NHS security dilemma as smartcards shared

Trust goes against guidelines in high-pressure A&E department

An NHS trust board has approved the sharing of smartcards, in breach of security policy under the £12.4bn NHS National Programme for IT (NPfIT), because slow log-in times would restrict the time of doctors treating emergency patients.

South Warwickshire General Hospitals NHS Trust has allowed some staff to share smartcards used to access patient records, after concluding that log-in times for systems were too long for high-activity areas such as Accident and Emergency.

The move raises the question of whether the Care Records Service system installed under the NPfIT has been supplied with busy hospital departments in mind, and just how stringent security can be in highly pressured environments.

Connecting for Health, which runs the NPfIT, has stated in policy papers that smartcard sharing by NHS staff is "misconduct" that may result in disciplinary action.

Paul Cundy, spokesman for the British Medical Association's GP IT subcommittee, said the actions of the trust "drive a coach and horses through the so-called privacy in the new systems".

He said, "This is precisely what we have long predicted and shows that security systems, although highly specified on paper, need to be tested against live environments before they can be said to be secure."

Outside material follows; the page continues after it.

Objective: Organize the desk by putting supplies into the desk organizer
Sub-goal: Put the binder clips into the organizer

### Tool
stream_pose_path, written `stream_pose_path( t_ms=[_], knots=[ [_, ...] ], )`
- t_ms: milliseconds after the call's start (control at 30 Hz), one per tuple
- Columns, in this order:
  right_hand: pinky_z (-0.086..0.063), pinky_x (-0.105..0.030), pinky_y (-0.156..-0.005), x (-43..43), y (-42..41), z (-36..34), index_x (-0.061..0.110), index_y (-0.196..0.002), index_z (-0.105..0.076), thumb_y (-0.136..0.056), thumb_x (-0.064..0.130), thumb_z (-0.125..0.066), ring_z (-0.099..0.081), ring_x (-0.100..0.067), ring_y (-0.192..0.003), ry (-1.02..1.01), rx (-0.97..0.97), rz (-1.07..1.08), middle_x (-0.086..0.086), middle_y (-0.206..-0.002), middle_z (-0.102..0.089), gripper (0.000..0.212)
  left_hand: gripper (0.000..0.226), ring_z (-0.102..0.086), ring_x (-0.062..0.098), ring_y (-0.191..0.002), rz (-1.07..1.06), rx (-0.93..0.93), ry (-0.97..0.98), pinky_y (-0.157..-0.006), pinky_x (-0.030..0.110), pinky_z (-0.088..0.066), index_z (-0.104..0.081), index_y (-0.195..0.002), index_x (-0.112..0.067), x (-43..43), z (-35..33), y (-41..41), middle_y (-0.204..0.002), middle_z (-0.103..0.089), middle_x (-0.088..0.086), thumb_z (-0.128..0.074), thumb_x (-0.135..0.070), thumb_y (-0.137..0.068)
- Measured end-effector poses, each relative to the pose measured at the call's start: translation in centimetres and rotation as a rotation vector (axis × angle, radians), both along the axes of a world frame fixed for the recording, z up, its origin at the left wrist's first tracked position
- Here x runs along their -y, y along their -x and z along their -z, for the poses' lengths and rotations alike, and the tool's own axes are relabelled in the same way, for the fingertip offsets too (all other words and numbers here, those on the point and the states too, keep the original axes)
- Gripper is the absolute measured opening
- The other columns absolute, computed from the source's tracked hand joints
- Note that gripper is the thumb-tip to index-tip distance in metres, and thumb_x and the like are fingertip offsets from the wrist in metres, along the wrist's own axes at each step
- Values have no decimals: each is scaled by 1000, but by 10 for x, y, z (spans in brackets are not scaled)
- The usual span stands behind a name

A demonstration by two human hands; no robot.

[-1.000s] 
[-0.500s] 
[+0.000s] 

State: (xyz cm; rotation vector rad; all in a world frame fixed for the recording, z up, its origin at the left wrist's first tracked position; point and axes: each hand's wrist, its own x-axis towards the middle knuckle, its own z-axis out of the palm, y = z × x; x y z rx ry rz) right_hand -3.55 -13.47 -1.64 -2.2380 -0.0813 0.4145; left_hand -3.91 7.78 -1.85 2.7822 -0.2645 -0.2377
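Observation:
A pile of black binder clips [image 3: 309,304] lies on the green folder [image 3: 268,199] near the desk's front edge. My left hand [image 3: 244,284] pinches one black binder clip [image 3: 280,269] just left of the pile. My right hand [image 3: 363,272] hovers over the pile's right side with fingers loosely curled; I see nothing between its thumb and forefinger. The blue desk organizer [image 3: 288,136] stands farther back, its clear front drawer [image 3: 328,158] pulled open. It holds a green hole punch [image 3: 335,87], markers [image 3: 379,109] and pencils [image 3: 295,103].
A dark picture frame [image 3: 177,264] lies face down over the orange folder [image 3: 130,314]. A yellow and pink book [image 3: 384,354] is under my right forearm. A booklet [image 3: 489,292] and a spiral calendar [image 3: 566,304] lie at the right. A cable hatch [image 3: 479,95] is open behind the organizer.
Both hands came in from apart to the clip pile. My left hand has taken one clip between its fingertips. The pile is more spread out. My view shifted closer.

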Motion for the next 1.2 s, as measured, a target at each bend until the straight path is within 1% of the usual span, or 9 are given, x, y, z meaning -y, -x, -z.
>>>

But Duncan Robinson, director of IT at the trust, said it had decided specifically in Accident and Emergency to slightly depart from what he called security "guidelines" to allow the sharing of smartcards on certain PCs.

He said the trust was concerned that logging on could take up to 90 seconds. Without smartcard sharing, if doctors using a secure PC are called away when accessing a file, they may have to log off and on again when they return to it.

Sharing the shift leader's smartcard, more than a dozen clinicians can access files on PCs without logging on and off each time.

The trust said the risks had been assessed and data access and throughput is monitored closely. "The monitoring process revealed no breaches of security," said Robinson. PCs logged into the new systems may be left unattended, but they are in a secure area not readily accessible by the public.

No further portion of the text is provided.